— What is expected —
Reply only with how many lines below contain "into".

--- START ---

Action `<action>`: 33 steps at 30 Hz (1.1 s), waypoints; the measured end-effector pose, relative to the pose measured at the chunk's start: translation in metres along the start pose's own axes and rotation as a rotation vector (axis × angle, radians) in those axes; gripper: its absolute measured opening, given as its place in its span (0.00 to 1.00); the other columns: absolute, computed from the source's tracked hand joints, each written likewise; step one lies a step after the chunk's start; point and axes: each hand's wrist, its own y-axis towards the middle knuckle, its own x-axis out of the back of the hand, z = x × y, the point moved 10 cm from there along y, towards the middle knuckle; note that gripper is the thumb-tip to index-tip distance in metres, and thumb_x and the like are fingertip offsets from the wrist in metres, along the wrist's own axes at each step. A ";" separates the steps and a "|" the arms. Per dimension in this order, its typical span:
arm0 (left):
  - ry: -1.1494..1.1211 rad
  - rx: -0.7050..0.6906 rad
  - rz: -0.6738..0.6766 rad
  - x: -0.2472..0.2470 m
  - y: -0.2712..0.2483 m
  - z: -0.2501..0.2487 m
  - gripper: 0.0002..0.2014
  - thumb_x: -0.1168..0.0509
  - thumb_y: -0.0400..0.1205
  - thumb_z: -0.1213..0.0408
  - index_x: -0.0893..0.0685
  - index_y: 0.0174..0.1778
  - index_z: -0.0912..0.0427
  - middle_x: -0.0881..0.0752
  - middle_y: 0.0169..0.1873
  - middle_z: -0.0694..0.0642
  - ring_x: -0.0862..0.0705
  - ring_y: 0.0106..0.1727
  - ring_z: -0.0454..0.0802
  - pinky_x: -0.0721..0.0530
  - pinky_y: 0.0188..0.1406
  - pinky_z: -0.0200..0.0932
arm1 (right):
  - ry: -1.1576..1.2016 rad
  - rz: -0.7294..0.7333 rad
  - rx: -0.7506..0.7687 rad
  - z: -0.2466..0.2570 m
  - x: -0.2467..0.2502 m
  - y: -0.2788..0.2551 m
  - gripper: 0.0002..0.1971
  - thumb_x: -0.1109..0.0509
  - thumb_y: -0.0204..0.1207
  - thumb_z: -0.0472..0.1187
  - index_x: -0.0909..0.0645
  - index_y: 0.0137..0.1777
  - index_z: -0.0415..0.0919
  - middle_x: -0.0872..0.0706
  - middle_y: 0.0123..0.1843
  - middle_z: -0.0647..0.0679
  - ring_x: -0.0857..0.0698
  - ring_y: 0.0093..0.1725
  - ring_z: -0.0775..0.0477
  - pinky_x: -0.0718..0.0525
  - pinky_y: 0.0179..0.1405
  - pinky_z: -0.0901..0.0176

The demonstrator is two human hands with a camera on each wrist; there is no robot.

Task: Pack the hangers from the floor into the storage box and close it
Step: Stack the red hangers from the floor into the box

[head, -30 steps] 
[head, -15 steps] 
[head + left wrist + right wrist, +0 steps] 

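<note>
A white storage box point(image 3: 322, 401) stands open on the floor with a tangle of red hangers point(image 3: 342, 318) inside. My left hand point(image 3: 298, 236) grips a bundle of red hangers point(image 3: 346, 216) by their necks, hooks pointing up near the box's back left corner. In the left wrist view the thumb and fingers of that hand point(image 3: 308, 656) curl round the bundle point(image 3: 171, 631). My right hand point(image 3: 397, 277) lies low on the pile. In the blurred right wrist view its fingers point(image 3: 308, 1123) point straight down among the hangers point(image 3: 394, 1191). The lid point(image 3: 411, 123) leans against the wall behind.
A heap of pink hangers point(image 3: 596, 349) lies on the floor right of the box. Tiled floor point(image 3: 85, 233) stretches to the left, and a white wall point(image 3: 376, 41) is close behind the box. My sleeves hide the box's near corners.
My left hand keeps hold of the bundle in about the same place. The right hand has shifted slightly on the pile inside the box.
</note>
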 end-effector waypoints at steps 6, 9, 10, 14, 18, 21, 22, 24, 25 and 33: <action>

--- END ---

— Answer for the task —
2